Acomodado en un sofá en el escenario del Teatro “Melchor Ocampo, mencionó que quería 30 minutos más para seguir hablando sobre su trabajo y su vida.

Durante la charla también recordó algunos pasajes de su infancia y cómo nació su afición por el cine fantástico.

Reconoció que no todo ha sido maravilloso al hacer sus filmes, como ocurrió con “La forma del agua”, ya que de 65 días de rodaje, 64 fueron difíciles por todos los efectos especiales y los trucos a los que tuvo recurrir para crear algunas escenas.

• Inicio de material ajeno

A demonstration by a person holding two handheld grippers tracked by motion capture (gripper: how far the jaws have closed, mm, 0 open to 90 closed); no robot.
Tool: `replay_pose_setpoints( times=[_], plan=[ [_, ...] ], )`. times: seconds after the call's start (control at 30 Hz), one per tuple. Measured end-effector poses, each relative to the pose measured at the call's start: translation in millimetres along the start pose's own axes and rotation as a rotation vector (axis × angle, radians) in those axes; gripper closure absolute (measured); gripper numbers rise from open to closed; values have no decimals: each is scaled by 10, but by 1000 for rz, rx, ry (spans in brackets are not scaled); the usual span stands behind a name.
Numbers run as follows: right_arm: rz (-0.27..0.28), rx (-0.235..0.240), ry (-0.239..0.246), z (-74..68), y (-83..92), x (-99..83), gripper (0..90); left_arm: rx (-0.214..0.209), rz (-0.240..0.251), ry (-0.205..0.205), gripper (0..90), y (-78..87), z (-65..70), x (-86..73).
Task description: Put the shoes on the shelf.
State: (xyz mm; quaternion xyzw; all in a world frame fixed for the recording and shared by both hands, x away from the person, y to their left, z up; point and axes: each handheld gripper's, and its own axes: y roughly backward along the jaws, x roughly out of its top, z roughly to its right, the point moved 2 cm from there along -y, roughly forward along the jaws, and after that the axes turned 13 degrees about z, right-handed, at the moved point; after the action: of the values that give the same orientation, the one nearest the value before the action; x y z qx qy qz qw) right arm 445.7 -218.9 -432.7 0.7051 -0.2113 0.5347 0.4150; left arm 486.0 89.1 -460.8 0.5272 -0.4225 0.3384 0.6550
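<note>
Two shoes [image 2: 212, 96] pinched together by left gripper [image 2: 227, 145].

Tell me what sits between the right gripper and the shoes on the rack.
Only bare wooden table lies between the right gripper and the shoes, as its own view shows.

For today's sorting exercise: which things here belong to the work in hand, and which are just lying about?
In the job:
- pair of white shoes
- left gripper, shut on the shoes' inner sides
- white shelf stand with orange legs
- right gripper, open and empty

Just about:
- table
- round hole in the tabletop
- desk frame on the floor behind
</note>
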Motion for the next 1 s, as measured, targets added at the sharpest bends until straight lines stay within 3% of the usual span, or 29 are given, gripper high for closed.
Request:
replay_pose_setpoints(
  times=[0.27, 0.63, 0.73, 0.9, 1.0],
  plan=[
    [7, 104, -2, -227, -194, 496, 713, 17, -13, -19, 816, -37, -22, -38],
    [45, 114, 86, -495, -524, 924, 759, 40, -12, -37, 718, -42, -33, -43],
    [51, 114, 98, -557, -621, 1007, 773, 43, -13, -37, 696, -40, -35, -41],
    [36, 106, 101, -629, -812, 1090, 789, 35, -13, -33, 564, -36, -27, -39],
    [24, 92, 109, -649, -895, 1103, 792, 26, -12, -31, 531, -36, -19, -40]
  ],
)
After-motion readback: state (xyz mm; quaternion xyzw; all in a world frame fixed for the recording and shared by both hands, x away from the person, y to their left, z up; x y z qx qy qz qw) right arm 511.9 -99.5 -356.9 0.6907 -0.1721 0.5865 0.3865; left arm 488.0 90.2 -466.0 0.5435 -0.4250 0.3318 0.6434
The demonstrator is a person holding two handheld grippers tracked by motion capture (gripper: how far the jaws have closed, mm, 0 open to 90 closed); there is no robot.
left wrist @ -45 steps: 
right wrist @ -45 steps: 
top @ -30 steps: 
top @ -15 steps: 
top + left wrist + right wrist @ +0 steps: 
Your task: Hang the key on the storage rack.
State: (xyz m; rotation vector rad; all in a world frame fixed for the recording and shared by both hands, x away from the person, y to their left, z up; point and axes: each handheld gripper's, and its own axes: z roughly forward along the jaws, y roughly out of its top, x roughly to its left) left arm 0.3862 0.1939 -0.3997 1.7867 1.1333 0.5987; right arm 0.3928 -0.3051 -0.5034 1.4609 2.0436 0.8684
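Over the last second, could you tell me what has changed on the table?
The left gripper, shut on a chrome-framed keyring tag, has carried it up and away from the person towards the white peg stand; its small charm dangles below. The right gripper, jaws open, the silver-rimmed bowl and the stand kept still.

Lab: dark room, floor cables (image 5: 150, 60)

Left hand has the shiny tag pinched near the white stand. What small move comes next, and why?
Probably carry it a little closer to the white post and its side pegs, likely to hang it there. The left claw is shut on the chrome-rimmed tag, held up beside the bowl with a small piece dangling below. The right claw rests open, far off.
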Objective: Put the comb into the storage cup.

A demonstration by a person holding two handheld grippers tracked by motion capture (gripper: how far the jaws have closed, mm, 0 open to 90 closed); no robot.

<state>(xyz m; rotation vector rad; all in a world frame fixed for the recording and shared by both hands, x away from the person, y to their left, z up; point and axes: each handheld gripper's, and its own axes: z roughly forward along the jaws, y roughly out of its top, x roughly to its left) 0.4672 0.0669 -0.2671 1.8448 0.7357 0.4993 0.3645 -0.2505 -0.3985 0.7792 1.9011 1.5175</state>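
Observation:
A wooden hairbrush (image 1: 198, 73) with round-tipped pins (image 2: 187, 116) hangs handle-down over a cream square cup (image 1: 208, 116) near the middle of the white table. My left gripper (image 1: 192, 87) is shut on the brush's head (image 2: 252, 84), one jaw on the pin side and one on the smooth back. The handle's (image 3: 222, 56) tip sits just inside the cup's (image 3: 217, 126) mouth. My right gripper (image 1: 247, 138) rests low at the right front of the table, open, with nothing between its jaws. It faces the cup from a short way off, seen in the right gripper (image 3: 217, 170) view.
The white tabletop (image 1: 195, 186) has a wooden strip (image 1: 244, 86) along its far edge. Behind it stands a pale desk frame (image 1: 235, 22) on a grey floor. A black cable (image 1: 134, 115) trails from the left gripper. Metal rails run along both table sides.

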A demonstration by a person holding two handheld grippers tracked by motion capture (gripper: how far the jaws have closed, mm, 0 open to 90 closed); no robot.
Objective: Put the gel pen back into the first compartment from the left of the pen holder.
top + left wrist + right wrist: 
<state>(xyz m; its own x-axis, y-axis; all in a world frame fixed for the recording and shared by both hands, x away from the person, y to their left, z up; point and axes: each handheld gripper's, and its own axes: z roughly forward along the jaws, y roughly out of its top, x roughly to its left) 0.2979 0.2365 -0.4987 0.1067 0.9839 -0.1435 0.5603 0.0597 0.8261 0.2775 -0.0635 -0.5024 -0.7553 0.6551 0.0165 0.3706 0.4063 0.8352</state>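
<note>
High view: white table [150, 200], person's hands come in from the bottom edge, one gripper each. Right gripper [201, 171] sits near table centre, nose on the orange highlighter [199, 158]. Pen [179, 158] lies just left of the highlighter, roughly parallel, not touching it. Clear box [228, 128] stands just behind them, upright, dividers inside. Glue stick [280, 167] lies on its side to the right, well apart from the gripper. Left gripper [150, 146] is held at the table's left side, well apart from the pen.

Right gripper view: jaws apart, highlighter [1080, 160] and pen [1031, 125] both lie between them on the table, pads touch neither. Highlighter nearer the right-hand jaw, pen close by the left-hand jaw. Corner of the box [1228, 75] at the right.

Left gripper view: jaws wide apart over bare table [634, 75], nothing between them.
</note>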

Sin embargo, su buen humor predominó en toda la charla, en la que no sólo fue generoso para contar sobre su trabajo, sino también del de otros, como el del director de arte Eugenio Caballero, a quien admitió que lo hizo sufrir con el “Laberinto del fauno”. Por este trabajo Caballero ganó un Oscar, “hizo un gran trabajo”.

También mencionó que él no está interesado en los superhéroes, ya que los monstruos acaparan su atención. “Cuando era pequeño me gustaban las películas mexicanas, porque siempre salían los monstruos”.

Así, entre los recuerdos y las anécdotas transcurrió la charla magistral, durante la cual Del Toro se comprometió a regresar el próximo año al FICM.